Staff Show 2013: Natalie O’Dell

Natalie O'Dell, Le Jardin des Tags, 2013, Acrylic paint and Phillips Collection tags

Natalie O’Dell, Le Jardin des Tags, 2013, Acrylic paint and Phillips Collection tags

In this series, Young Artists Exhibitions Program Coordinator Emily Bray profiles participants in the 2013 James McLaughlin Memorial Staff Show.

Natalie O’Dell holds an MA in Art History from New York University’s Institute of Fine Arts and previously worked as a freelance research consultant for Hollis Taggart Galleries in New York. Born in Chicago, she applied herself to dance and the visual arts from an early age.
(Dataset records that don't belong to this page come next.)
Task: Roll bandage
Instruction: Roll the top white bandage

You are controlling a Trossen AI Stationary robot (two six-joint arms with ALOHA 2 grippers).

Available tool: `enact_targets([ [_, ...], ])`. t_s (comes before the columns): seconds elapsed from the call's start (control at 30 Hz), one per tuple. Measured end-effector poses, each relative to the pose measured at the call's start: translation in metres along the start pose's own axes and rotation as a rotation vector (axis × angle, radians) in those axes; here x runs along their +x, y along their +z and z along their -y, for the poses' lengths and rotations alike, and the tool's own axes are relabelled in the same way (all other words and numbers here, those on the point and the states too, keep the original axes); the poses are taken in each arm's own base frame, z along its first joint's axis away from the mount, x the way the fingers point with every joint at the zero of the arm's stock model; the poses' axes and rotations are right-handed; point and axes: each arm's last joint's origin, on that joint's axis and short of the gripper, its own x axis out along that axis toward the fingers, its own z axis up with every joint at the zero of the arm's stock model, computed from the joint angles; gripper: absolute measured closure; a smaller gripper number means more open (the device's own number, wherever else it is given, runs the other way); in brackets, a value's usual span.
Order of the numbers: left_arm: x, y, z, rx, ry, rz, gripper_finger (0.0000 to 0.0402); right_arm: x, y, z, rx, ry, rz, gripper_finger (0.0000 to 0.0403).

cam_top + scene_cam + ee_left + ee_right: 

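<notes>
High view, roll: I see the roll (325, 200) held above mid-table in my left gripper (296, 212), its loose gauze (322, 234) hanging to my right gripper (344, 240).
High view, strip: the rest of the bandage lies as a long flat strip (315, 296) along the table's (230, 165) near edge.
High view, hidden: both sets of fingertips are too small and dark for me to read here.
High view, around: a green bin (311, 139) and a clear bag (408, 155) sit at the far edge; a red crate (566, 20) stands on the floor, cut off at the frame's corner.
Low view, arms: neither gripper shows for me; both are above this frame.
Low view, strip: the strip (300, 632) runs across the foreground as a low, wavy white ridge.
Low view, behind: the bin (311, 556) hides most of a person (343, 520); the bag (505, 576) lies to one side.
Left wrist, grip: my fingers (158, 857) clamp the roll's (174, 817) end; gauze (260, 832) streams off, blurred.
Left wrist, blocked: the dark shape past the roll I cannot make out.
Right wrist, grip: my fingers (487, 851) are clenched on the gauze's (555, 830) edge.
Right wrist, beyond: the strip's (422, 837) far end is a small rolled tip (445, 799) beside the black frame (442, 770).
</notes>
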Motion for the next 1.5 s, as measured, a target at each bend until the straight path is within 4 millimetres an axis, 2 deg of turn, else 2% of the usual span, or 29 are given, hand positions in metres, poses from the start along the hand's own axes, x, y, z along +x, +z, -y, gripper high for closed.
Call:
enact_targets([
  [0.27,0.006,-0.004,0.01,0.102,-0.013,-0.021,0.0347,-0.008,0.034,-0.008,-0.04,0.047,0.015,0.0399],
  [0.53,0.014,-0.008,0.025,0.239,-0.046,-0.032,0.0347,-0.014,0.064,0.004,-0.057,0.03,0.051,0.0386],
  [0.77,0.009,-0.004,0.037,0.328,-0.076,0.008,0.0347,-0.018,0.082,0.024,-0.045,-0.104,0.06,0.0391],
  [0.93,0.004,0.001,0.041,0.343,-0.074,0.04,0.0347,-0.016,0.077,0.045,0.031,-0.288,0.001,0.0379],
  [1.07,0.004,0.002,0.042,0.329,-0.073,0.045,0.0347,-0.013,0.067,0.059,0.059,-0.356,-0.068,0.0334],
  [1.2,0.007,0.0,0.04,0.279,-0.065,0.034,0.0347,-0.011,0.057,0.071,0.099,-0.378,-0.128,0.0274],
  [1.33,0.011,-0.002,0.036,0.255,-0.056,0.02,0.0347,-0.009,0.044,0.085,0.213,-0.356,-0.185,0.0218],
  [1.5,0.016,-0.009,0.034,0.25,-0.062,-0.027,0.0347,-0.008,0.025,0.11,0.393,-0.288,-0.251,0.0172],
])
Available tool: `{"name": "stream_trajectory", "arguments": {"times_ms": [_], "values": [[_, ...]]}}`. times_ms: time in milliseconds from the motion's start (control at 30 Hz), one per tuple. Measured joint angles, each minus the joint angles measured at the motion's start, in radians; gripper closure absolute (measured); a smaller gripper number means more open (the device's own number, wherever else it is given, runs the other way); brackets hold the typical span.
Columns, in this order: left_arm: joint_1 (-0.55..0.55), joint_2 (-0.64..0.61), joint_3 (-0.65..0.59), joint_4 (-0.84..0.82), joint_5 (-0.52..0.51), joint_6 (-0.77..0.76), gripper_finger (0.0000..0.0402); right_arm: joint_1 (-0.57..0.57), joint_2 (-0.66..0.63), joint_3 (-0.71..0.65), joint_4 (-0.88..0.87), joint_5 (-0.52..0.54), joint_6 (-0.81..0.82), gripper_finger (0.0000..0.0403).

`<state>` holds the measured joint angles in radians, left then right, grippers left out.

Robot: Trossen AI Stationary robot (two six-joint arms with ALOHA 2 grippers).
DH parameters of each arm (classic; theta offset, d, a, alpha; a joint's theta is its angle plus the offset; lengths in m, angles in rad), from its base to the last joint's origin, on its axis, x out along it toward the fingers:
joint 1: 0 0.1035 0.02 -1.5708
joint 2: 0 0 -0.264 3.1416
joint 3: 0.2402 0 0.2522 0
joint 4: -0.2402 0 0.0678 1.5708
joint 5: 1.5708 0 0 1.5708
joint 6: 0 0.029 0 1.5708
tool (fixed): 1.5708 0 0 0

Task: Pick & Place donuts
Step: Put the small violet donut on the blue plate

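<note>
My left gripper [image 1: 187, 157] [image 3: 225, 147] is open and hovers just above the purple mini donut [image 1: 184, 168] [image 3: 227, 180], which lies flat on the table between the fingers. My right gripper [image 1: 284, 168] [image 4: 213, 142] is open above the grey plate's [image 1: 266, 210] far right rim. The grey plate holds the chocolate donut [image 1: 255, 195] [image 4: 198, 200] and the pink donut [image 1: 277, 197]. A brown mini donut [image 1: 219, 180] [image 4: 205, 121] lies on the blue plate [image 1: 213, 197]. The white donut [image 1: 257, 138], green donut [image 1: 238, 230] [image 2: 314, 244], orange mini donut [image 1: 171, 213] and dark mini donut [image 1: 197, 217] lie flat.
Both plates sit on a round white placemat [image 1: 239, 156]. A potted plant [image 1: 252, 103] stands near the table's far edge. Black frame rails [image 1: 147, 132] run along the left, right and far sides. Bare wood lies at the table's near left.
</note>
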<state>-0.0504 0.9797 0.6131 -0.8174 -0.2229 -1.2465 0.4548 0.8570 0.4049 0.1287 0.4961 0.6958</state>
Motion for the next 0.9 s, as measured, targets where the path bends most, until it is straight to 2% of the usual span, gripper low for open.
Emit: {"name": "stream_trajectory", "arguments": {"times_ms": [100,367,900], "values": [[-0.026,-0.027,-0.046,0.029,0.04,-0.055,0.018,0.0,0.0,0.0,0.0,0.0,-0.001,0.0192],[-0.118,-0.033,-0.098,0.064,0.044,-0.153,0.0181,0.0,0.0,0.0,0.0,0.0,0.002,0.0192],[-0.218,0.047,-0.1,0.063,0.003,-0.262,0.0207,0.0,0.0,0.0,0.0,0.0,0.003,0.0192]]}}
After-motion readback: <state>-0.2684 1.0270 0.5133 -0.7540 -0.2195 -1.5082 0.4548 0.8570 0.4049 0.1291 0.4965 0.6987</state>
While studying for her BA in Art History and Romance Languages at Washington & Lee University, she worked in art conservation, collection management, and exhibition coordination in the United States and abroad. Since moving to the Washington area, Natalie has enjoyed focusing her efforts on creative pursuits.

What do you do at The Phillips Collection? Are there any unique/interesting parts about your job that most people might not know about?
I’m a Museum Assistant, a position that features duties ranging from the mundane to the exciting. Mostly, I help visitors navigate the collection – find the nearest bathroom, locate their favorite artwork, etc. But sometimes people ask me about the history of the collection or pose insightful questions about the art on display. I think my favorite part of the job is observing and interacting with people as they encounter art, especially those who aren’t afraid to challenge the Modernist canon we hold so dear.

Who are your favorite artist/artists in the collection?
Cézanne. Well, for right now at least … My artwork for this year’s staff show, Le Jardin des Tags, is based on Cézanne’s The Garden at Les Lauves (Le Jardin des Lauves). During my time working as a Museum Assistant I’ve developed a bit of an obsession with this painting. The debate over whether or not it’s finished is largely irrelevant to me. What I find most compelling is the dynamic sense of process – and even struggle – this work embodies.

In Le Jardin des Lauves we see the visible traces of Cézanne’s hand as he searches out the familiar forms of a landscape he returned to again and again. Painted near the end of his life, Le Jardin gives us a rare opportunity to witness the mature Cézanne as he strives to give nature its truest expression in oil on canvas. For me, there is tremendous dignity in this struggle, no matter how tortured it may appear, no matter its level of completion.

(detail) Natalie O'Dell, Le Jardin des Tags, 2013, Acrylic paint and Phillips Collection tags

(detail) Natalie O’Dell, Le Jardin des Tags, 2013, Acrylic paint and Phillips Collection tags

What would you like people to know about your artwork on view in the 2013 Staff Show (ie: subject matter, materials, process, etc.)?
For my copy of Cézanne’s Le Jardin des Lauves, I decided to incorporate the colored tags we give to museum visitors to indicate whether they have paid the admission fee, hence its name, Le Jardin des Tags (The Garden of Tags). With the help of my fellow Museum Assistants, I collected discarded tags worn by patrons as they visited the collection. I then embedded the tags into the layers of paint, making them a vital part of the work itself and the experience of viewing it.

The tags serve two purposes. First, they highlight the geometric grid structure that underlies Cézanne’s work and laid the foundation for so many formal developments by later artists. The tags also draw attention to the inescapable institutional context of Le Jardin des Lauves. The artwork’s position in The Phillips Collection both directly determines and indirectly affects the viewer’s perception of it, making the relationship between art and institution mutually constitutive. Even when admission is free, it is always regulated; thus access to the work is controlled. Once inside the Phillips the viewer’s estimation of the painting is inevitably influenced by its inclusion (and prominence) in such a world-class collection. Rather than passing a value judgment, I hope to provoke thought about this special artwork and how its institutional setting might affect our perception of it.

The 2013 James McLaughlin Memorial Staff Show will be on view September 23, 2013 through October 20, 2013. The show features artwork from Phillips Collection staff.